(Beginning of Input data)

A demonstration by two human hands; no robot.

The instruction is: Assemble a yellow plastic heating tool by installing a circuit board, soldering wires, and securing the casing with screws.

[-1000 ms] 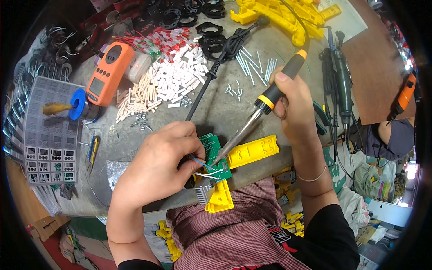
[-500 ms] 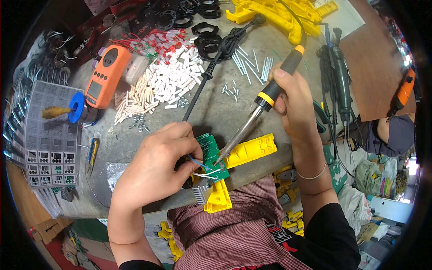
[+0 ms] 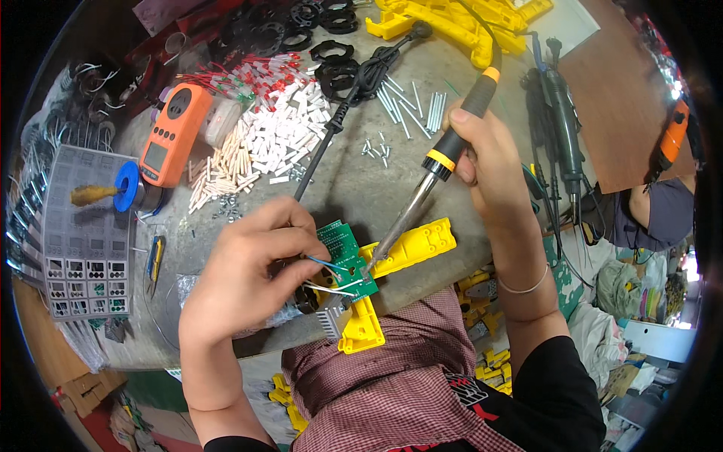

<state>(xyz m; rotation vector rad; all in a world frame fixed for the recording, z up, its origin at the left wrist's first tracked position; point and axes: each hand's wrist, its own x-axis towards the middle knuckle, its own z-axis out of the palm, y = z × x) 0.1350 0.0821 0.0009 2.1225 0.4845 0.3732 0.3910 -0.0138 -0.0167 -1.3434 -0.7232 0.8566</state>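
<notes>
My right hand (image 3: pixel 486 147) is wrapped round the black handle of a soldering iron (image 3: pixel 413 209). Its tip meets the lower right part of a green circuit board (image 3: pixel 343 245). A blue wire (image 3: pixel 325 263) runs from the board into the pinched thumb and fingers of my left hand (image 3: pixel 263 264). White wires (image 3: pixel 335 289) lead off the board just below. Under the board lies a yellow plastic housing (image 3: pixel 422 242), its grip part pointing toward me. A finned grey heatsink (image 3: pixel 329 322) sits at the board's near side. The fingertips partly cover the board's left edge.
Beyond my left hand are piles of white sleeves (image 3: pixel 290 132) and loose screws (image 3: pixel 376 148). An orange meter (image 3: pixel 175 135) and a blue solder spool (image 3: pixel 129 187) stand at left. A black cord (image 3: pixel 331 128) crosses the bench. Another iron (image 3: pixel 565 139) lies at right.
My left fingers have drawn slightly left, off the board, and more of the blue wire shows. The iron's tip stays at about the same spot on the board.
</notes>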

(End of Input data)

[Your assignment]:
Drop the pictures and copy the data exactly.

[Solved exercise]:
A demonstration by two human hands; no robot.

The instruction is: Assemble a yellow plastic heating tool by installing a circuit board, soldering wires, and securing the casing with screws.

[-1000 ms] 
[-500 ms] 
[+0 ms] 

<state>(xyz m; rotation vector rad; all in a world frame fixed for the recording, z up, its origin at the left wrist's first tracked position; point and axes: each hand's wrist, its own x-axis towards the middle knuckle, its own z-axis out of the palm, y = z × x) 0.1350 0.0821 0.0009 2.1225 0.4845 0.3732 0.3910 -0.0138 -0.0167 -1.3434 -0.7232 0.8566</state>
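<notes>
My right hand (image 3: pixel 486 147) is wrapped round the black handle of a soldering iron (image 3: pixel 413 209). Its tip meets the lower right part of a green circuit board (image 3: pixel 343 245). A blue wire (image 3: pixel 325 263) runs from the board into the pinched thumb and fingers of my left hand (image 3: pixel 263 264). White wires (image 3: pixel 335 289) lead off the board just below. Under the board lies a yellow plastic housing (image 3: pixel 422 242), its grip part pointing toward me. A finned grey heatsink (image 3: pixel 329 322) sits at the board's near side. The fingertips partly cover the board's left edge.
Beyond my left hand are piles of white sleeves (image 3: pixel 290 132) and loose screws (image 3: pixel 376 148). An orange meter (image 3: pixel 175 135) and a blue solder spool (image 3: pixel 129 187) stand at left. A black cord (image 3: pixel 331 128) crosses the bench. Another iron (image 3: pixel 565 139) lies at right.
My left fingers have drawn slightly left, off the board, and more of the blue wire shows. The iron's tip stays at about the same spot on the board.
</notes>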

Nothing further is needed to complete this exercise.